Problems with quicksort in Forth for big sorted arrays

I use Quicksort to sort integers being elements in sets represented by entries on a stack. It works okay except when it has to sort larger (about 10,000 elements) sets which happens to be sorted already.

: adswap \ ad1 ad2 -- 
  over @ over @ swap rot ! swap ! ; 

: singlepart \ ad1 ad2 -- ad
  tuck 2dup @ locals| p ad | swap                \ ad2 ad2 ad1
  do i @ p <                                     \ ad2 flag
     if ad i adswap ad cell + to ad then cell    \ ad2 cell
  +loop ad adswap ad ;                           \ ad 

: qsort \ ad1 ad2 --      pointing on first and last cell in array
  2dup < 
  if 2dup singlepart >r
     swap r@ cell - recurse
     r> cell + swap recurse 
  else 2drop 
  then ;

Could it be overflow in the return stack? It's virtually impossible for the program to keep in track when the array is sorted or not, so how to solve the problem?

Solution

Yes, Quicksort is known to be a subject of the return stack overflow in the edge cases in naive implementation. The solution is also known: use smaller part for recursion and another part for tail call.
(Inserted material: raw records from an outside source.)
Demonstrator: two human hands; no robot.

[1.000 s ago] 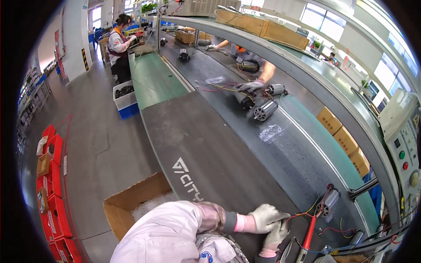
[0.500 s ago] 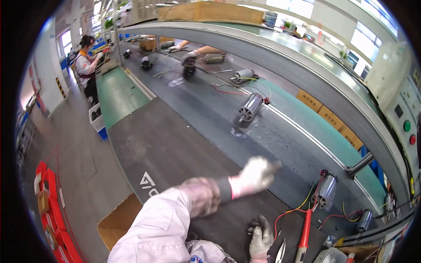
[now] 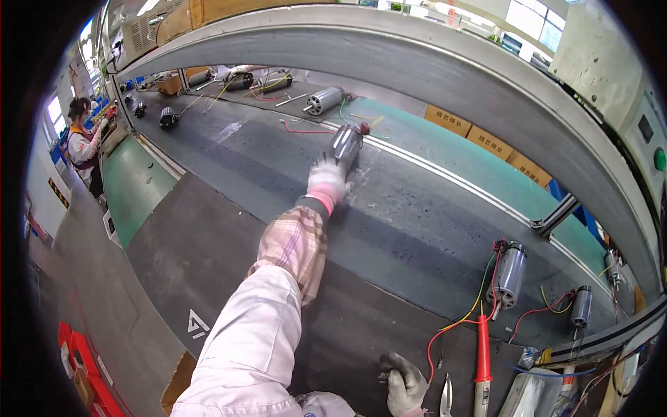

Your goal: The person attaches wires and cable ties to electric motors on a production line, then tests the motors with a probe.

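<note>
My left hand [image 3: 328, 178], in a white glove with a pink cuff, reaches far out over the dark work surface. Its fingers are spread at the near end of a silver cylindrical motor [image 3: 346, 142], covering that end; I cannot tell how firmly they touch. Close to the lower edge, my right hand [image 3: 404, 388], in a grey-white glove, has loosely bent, separated fingers and no visible object in them. A red wire [image 3: 432, 347] runs beside it from a second motor [image 3: 510, 274]. Scissors [image 3: 446, 397] and a red-handled tool [image 3: 483, 354], perhaps a soldering iron, lie to its right.
More motors lie at the back, including one silver motor [image 3: 324, 101], and a smaller one [image 3: 582, 306] sits at right. A grey shelf beam [image 3: 417, 52] crosses overhead, held by a post [image 3: 558, 214]. Cartons [image 3: 490, 141] stand behind. Another person [image 3: 83, 146] works far left.
My left hand has moved forward and left to the silver motor. My right hand stays near the scissors. The view has shifted right; the co-worker's hands at the back are no longer clearly visible.
</note>
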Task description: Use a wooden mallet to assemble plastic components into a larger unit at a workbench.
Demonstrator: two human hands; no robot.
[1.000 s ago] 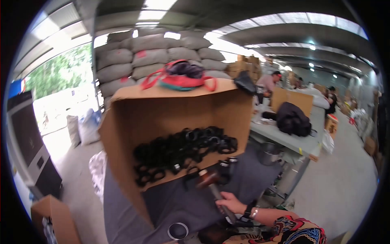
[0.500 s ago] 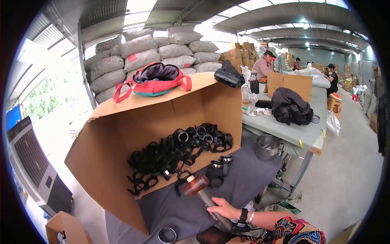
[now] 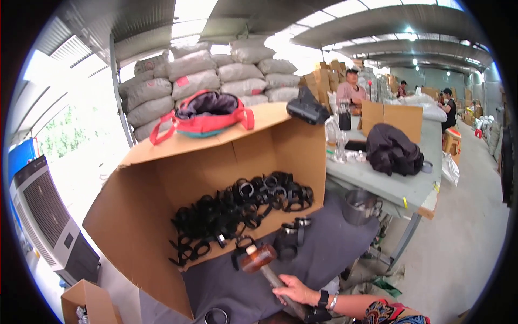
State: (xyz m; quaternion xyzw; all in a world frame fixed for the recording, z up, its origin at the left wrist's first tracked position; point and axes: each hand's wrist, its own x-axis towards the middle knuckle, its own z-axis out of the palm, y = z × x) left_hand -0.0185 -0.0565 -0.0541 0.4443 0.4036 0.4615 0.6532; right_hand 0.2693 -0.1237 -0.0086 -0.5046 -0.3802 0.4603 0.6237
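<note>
My right hand is wrapped round the grey handle of a mallet with a reddish-brown head. The mallet head is above the dark cloth, just in front of the pile; whether it touches anything I cannot tell. Beside the head stands a black ring-shaped band, and several others, some with silvery rims, are to its right. A large heap of black ring-shaped parts lies inside a cardboard box turned on its side. A single ring lies near the lower edge. My left hand is out of the picture.
On the box sit a red bag and a black object. To the right, a metal pot stands beside a table bearing a dark garment. An air cooler stands at left; other people work farther back.
The whole view has shifted slightly, with the table and box appearing lower. My right hand keeps its hold on the mallet, which has barely moved relative to the cloth.
</note>
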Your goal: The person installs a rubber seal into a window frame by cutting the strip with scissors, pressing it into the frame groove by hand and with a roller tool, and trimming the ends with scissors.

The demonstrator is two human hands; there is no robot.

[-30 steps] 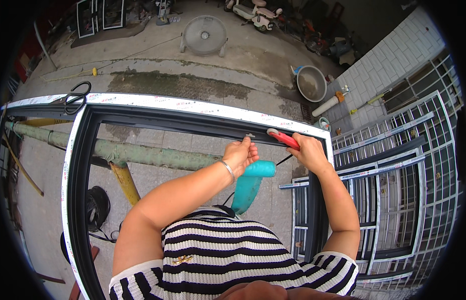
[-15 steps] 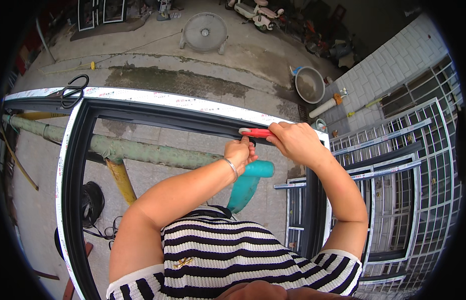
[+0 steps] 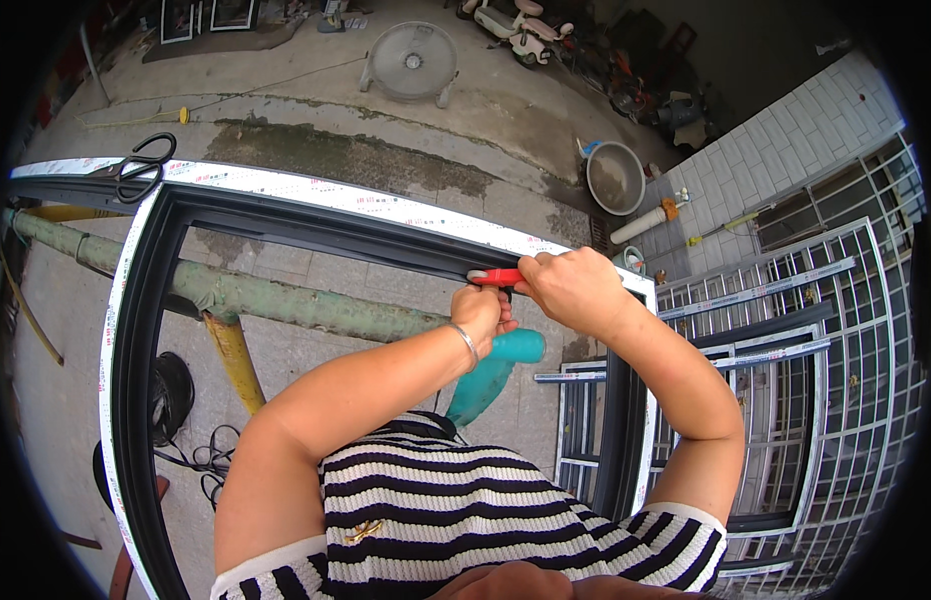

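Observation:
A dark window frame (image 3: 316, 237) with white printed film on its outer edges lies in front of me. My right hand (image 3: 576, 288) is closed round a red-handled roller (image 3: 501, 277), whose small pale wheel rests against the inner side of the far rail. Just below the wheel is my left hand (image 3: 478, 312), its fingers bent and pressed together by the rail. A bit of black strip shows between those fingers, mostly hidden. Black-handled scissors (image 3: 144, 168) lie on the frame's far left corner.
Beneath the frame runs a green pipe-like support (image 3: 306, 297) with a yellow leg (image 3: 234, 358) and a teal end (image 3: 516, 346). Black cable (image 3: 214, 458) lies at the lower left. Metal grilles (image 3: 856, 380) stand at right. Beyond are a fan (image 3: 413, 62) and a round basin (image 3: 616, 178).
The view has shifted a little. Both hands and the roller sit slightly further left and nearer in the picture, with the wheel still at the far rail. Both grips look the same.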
Oh, this recipe is already described in Wikipedia too:

To make sure at most O(log n) space is used, recurse first into the smaller side of the partition, then use a tail call to recurse into the other.

Tail call optimization transforms a call into jump, so it does not use the return stack.

Updated qsort definition:

: qsort \ ad1 ad2 --      pointing on first and last cell in array
  begin
    2dup < 0= if 2drop exit then
    2dup - negate 1 rshift >r \ keep radius (half of the distance)
    2dup singlepart 2dup - >r >r \ ( R: radius distance2 ad )
    r@ cell - swap r> cell+ swap \ ( d-subarray1 d-subarray2 )
    2r> u< if 2swap then recurse \ take smallest subarray first
  again \ tail call optimization by hand
;